▶ [YOUR TASK]
Beginning with the first line below, retype exactly each line through the one containing "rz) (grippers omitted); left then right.". Leave out all pictures.

▶ [ENTRIES SHOWN]
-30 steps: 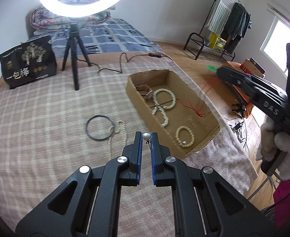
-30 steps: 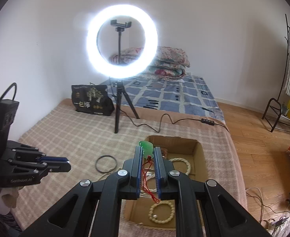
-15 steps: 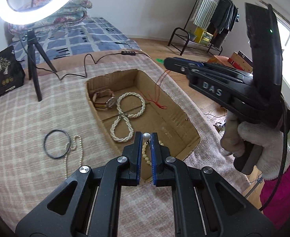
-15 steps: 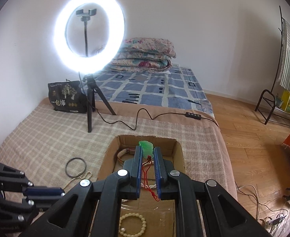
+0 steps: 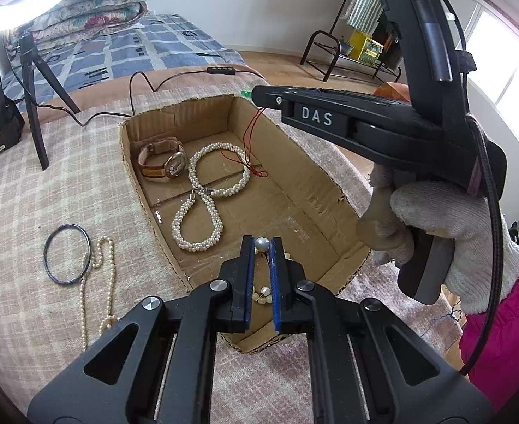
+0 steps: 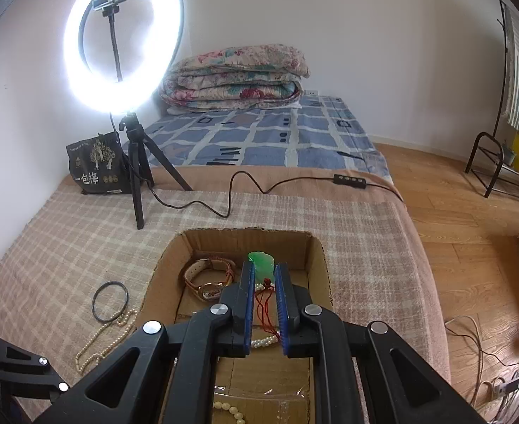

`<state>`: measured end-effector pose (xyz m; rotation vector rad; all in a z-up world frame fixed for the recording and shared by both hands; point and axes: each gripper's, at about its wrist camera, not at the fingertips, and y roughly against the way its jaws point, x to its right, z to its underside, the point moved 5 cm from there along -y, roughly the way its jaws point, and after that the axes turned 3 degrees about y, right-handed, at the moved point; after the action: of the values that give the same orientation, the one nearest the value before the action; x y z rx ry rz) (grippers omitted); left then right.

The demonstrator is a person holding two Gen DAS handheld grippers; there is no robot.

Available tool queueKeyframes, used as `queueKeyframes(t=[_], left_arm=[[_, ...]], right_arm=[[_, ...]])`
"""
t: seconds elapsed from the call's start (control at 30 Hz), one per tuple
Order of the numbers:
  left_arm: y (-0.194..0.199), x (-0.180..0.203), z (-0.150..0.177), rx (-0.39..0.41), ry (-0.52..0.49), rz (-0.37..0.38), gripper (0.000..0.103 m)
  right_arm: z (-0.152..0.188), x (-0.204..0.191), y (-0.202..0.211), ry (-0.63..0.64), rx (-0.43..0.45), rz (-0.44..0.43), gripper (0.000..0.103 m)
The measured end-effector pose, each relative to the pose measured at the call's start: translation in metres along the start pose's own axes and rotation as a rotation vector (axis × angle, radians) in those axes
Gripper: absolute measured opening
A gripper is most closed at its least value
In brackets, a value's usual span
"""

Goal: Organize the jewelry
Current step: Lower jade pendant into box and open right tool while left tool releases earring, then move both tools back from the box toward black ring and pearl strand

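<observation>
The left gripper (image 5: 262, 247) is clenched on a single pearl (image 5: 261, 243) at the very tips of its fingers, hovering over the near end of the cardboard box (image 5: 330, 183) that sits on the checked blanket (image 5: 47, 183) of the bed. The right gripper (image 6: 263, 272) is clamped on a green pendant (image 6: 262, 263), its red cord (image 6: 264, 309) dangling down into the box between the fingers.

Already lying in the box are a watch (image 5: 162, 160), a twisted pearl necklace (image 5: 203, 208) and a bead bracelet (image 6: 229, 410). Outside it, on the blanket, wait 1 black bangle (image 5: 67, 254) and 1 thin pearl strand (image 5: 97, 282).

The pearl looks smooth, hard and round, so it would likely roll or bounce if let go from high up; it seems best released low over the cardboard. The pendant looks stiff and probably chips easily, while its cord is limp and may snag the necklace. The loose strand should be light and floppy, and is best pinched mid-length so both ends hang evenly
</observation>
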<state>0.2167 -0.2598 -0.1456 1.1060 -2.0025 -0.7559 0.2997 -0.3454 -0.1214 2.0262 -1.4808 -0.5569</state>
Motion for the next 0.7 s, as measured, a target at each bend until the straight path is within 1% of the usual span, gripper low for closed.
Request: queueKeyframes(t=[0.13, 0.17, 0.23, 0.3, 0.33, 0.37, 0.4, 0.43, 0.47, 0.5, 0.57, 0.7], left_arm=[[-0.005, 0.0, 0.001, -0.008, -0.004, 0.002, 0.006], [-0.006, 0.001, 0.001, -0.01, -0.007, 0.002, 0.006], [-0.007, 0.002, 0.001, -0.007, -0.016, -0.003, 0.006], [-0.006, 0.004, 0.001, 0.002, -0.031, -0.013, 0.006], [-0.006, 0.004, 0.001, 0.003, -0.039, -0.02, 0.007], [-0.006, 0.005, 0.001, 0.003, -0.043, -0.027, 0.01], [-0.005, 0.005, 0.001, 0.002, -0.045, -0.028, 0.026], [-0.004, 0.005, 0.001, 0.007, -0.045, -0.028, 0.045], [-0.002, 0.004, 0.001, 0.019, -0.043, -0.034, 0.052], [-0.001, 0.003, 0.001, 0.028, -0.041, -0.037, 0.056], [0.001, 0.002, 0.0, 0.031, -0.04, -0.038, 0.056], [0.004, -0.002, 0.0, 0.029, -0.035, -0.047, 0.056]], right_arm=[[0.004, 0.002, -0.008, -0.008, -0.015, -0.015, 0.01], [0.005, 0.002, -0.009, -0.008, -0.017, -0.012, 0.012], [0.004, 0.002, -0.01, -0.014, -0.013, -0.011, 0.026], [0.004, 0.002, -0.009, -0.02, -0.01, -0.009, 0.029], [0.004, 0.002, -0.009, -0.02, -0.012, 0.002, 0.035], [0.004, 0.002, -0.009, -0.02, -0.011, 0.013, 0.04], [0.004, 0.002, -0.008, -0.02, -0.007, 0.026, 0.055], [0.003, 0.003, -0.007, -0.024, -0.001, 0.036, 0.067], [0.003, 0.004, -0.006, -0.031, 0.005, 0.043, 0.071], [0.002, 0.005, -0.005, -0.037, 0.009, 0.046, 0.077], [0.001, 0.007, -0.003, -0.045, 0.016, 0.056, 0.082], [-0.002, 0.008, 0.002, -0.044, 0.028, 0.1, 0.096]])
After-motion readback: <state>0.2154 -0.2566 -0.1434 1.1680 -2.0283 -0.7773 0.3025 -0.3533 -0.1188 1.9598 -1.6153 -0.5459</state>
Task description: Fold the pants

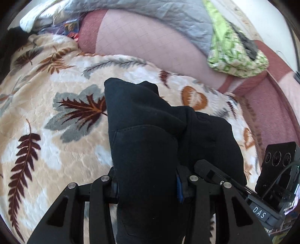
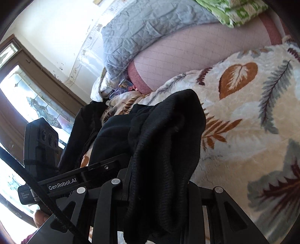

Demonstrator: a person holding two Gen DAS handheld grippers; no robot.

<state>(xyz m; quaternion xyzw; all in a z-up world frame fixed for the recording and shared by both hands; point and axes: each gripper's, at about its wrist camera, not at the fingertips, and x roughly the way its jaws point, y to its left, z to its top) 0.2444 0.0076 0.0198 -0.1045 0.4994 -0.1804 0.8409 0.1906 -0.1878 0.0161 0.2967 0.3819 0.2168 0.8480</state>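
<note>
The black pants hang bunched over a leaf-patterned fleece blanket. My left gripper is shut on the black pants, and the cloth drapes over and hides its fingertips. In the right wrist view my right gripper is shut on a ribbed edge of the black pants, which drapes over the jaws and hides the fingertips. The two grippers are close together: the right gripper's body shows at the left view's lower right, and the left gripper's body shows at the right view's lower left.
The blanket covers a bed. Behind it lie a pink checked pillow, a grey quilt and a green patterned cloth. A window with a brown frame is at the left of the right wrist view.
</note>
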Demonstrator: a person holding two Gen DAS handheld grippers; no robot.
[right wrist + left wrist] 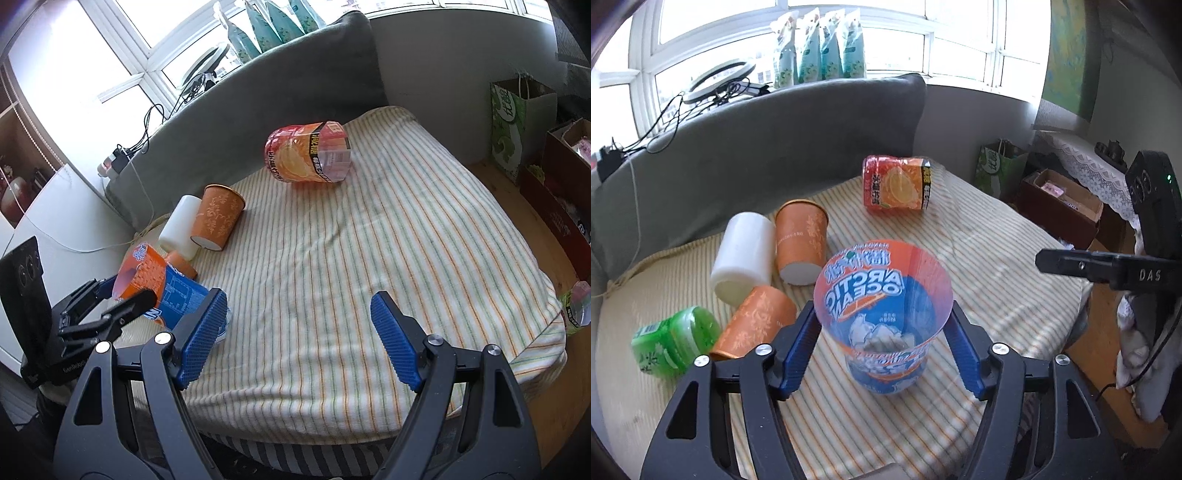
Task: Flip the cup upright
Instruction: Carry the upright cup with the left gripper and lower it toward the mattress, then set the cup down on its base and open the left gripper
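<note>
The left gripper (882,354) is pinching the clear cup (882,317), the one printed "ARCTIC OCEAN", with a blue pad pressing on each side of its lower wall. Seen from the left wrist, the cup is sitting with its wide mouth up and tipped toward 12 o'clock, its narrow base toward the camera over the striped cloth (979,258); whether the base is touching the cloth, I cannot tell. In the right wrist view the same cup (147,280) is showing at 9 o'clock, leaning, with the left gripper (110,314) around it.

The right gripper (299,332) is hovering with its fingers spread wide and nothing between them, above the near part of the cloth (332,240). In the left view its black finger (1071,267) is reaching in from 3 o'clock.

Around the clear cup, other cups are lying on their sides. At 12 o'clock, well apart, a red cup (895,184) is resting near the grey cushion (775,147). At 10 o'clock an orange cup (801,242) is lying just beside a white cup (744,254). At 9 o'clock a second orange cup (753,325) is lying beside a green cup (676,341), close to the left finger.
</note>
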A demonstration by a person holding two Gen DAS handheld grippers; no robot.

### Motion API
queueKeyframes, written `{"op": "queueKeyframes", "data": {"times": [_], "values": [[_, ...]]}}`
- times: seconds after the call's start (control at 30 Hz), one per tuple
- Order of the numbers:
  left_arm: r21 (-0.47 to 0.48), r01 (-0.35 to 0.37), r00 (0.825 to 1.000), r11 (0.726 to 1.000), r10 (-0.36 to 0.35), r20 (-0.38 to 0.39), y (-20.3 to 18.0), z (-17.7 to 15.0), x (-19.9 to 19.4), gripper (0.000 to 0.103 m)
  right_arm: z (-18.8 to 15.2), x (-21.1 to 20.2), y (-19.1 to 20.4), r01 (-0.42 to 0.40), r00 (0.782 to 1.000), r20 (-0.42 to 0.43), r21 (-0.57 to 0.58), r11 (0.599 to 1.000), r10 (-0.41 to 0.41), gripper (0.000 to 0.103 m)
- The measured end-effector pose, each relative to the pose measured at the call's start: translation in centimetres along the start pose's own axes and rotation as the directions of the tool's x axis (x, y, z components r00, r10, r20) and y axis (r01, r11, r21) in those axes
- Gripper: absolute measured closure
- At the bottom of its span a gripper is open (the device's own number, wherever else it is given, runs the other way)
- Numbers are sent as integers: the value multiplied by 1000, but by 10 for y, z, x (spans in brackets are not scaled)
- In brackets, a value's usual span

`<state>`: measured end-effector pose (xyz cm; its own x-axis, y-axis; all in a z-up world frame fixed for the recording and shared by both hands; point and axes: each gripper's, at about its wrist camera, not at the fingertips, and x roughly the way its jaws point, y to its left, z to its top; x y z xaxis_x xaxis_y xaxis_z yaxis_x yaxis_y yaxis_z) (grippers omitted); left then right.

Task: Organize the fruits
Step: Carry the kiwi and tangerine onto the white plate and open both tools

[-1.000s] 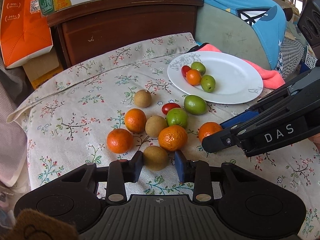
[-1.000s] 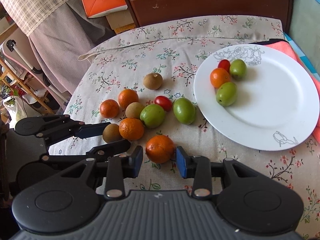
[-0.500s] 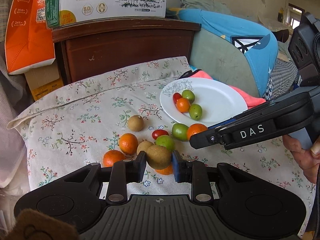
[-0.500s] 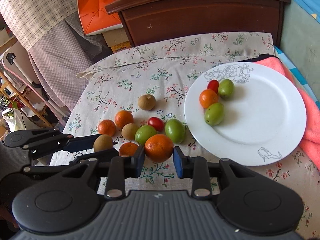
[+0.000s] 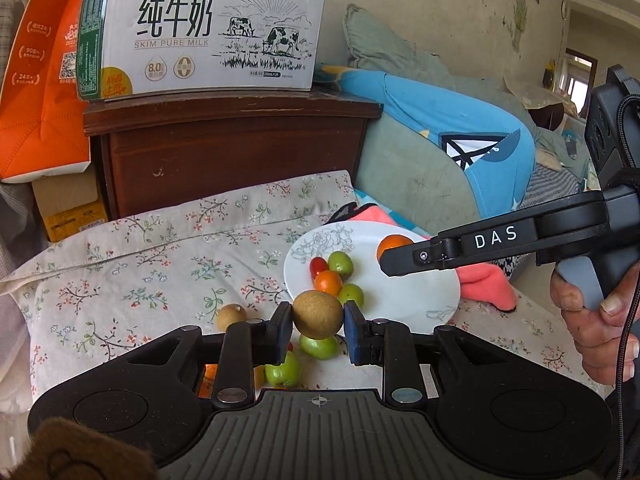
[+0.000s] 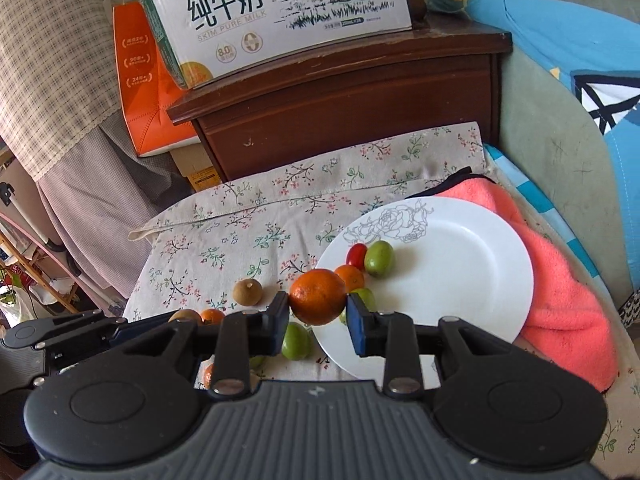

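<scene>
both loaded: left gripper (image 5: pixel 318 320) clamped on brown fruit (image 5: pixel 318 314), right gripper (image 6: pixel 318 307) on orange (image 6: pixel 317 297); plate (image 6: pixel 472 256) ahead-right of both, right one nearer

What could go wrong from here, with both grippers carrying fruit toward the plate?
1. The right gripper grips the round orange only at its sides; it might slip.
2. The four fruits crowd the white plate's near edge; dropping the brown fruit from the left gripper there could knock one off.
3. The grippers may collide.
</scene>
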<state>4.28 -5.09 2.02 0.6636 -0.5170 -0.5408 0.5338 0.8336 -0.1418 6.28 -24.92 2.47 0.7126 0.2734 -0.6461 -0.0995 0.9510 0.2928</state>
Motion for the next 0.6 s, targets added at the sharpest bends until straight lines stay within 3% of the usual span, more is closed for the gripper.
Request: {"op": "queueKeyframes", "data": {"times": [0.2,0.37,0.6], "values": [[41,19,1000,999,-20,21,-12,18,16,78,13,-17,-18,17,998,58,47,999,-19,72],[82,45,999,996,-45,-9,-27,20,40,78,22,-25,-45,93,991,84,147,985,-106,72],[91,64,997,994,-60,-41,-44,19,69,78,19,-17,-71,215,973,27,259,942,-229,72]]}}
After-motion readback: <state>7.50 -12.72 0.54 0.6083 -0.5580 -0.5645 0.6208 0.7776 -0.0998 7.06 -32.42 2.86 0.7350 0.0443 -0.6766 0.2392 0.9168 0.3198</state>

▶ [TASK ANSWER]
-30 steps: 
-30 steps: 
-15 steps: 
-15 steps: 
+0 steps: 
+0 steps: 

`<state>`: measured end-effector pose (xyz m; rotation vector rad; all in a z-up world frame fixed for the recording and shared by both hands; point and axes: each gripper's, at about its wrist camera, not at the fingertips, and y roughly against the way its jaws point, x to its right, z to its underside, the point moved 5 cm from there along -y, roughly the way its jaws point, and after that the axes turned 3 degrees about y, right-handed, at the moved point; after the action: of the values that give the same orientation, the one nearest the value before the action; x y z rx ry rz) (grippers omitted); left then right.

The exercise requires nothing else.